> Task requirements: Copy the following listing word for word.

> Input data:
/---

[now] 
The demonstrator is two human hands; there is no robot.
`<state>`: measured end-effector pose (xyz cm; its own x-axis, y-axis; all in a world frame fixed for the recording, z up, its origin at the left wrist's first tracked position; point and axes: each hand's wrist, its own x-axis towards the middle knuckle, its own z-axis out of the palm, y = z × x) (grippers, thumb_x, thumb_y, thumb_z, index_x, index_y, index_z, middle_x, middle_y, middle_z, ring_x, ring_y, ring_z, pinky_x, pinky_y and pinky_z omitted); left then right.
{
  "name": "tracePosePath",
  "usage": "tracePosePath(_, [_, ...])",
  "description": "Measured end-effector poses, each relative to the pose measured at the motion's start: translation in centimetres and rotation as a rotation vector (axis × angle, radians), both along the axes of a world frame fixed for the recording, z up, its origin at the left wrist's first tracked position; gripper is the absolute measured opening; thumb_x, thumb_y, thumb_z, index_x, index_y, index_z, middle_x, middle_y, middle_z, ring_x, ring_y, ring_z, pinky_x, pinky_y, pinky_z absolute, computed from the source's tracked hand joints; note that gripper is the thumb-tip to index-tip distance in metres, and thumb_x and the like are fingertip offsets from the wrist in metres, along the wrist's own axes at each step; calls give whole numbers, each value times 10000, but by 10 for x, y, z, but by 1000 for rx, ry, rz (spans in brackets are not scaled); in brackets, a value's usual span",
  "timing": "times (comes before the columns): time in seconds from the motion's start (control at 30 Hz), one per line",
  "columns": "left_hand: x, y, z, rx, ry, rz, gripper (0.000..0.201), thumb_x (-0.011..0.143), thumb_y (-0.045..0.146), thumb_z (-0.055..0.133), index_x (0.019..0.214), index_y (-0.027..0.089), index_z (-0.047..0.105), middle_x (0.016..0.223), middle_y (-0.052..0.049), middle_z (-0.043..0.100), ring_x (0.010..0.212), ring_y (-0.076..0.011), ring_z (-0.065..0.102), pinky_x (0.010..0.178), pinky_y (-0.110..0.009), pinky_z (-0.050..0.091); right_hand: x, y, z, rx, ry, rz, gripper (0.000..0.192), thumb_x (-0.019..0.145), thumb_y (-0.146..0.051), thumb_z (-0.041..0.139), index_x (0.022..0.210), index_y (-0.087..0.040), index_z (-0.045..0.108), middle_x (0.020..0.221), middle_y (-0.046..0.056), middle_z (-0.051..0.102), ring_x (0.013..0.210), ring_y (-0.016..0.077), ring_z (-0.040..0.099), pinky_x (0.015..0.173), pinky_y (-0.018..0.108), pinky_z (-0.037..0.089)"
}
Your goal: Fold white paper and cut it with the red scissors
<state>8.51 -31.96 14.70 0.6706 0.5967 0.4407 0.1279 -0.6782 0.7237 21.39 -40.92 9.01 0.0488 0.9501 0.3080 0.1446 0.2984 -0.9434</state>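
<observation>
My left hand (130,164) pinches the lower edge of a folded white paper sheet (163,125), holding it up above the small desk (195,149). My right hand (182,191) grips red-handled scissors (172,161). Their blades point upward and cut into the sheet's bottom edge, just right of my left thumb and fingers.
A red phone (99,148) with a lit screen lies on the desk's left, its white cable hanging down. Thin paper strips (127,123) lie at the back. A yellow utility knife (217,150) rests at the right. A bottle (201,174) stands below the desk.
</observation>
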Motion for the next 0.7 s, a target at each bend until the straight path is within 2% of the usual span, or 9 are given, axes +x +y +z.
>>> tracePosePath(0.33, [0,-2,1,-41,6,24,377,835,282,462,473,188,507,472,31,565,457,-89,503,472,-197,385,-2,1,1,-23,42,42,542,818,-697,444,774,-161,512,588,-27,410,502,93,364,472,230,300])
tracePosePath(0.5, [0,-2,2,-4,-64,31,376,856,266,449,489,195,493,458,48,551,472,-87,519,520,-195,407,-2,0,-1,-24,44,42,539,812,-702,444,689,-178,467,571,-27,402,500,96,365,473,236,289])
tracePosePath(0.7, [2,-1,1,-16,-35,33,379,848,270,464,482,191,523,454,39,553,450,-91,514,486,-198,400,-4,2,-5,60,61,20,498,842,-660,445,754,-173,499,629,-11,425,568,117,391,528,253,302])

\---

> Task output:
[now] 
The demonstrator is two human hands; there is no robot.
`<state>`: measured end-effector pose (xyz cm; its own x-axis, y-axis; all in a world frame fixed for the recording, z up, its origin at the left wrist's first tracked position; point and axes: each hand's wrist, its own x-axis towards the middle knuckle, its own z-axis out of the palm, y = z × x) (grippers, thumb_x, thumb_y, thumb_z, index_x, index_y, index_z, middle_x, middle_y, middle_z, ring_x, ring_y, ring_z, pinky_x, pinky_y and pinky_z omitted); left then right.
{
  "name": "tracePosePath",
  "usage": "tracePosePath(_, [_, ...])",
  "description": "Measured end-effector poses, each relative to the pose measured at the motion's start: translation in centimetres and rotation as a rotation vector (axis × angle, radians), both along the axes of a world frame fixed for the recording, z up, its origin at the left wrist's first tracked position; gripper is the absolute measured opening; thumb_x, thumb_y, thumb_z, index_x, index_y, index_z, middle_x, middle_y, middle_z, ring_x, ring_y, ring_z, pinky_x, pinky_y, pinky_z absolute, computed from the source's tracked hand joints; note that gripper is the thumb-tip to index-tip distance in metres, and thumb_x and the like are fingertip offsets from the wrist in metres, along the wrist's own axes at each step; calls give whole numbers, each value times 10000, but by 10 for x, y, z, but by 1000 for rx, ry, rz (spans in brackets are not scaled); in brackets, a value's usual span",
  "timing": "times (comes before the columns): time in seconds from the motion's start (control at 30 Hz), one per line",
  "columns": "left_hand: x, y, z, rx, ry, rz, gripper (0.000..0.201), thumb_x (-0.011..0.143), thumb_y (-0.045..0.146), thumb_z (-0.055..0.133), index_x (0.019..0.214), index_y (-0.027..0.089), index_z (-0.047..0.105), middle_x (0.016..0.223), middle_y (-0.052..0.049), middle_z (-0.043..0.100), ring_x (0.010..0.212), ring_y (-0.076..0.011), ring_z (-0.065..0.102), pinky_x (0.010..0.178), pinky_y (-0.110..0.009), pinky_z (-0.050..0.091); right_hand: x, y, z, rx, ry, rz, gripper (0.000..0.192), thumb_x (-0.019..0.145), thumb_y (-0.146..0.051), thumb_z (-0.041..0.139), index_x (0.022..0.210), index_y (-0.087..0.040), index_z (-0.045..0.108), middle_x (0.020..0.221), middle_y (-0.046..0.056), middle_z (-0.051..0.102), ring_x (0.013..0.210), ring_y (-0.016..0.077), ring_z (-0.040..0.099), pinky_x (0.015..0.173), pinky_y (-0.018..0.108), pinky_z (-0.037..0.089)"
}
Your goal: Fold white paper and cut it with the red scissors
<state>8.51 -31.96 14.70 0.6706 0.5967 0.4407 0.1279 -0.6782 0.7237 21.39 -40.92 9.01 0.0488 0.9501 0.3080 0.1446 0.2984 -0.9434</state>
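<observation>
My left hand (130,164) pinches the lower edge of a folded white paper sheet (163,125), holding it up above the small desk (195,149). My right hand (182,191) grips red-handled scissors (172,161). Their blades point upward and cut into the sheet's bottom edge, just right of my left thumb and fingers.
A red phone (99,148) with a lit screen lies on the desk's left, its white cable hanging down. Thin paper strips (127,123) lie at the back. A yellow utility knife (217,150) rests at the right. A bottle (201,174) stands below the desk.
</observation>
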Motion for the next 0.7 s, a target at each bend until the straight path is within 2% of the usual span, or 9 are given, axes +x +y +z.
>>> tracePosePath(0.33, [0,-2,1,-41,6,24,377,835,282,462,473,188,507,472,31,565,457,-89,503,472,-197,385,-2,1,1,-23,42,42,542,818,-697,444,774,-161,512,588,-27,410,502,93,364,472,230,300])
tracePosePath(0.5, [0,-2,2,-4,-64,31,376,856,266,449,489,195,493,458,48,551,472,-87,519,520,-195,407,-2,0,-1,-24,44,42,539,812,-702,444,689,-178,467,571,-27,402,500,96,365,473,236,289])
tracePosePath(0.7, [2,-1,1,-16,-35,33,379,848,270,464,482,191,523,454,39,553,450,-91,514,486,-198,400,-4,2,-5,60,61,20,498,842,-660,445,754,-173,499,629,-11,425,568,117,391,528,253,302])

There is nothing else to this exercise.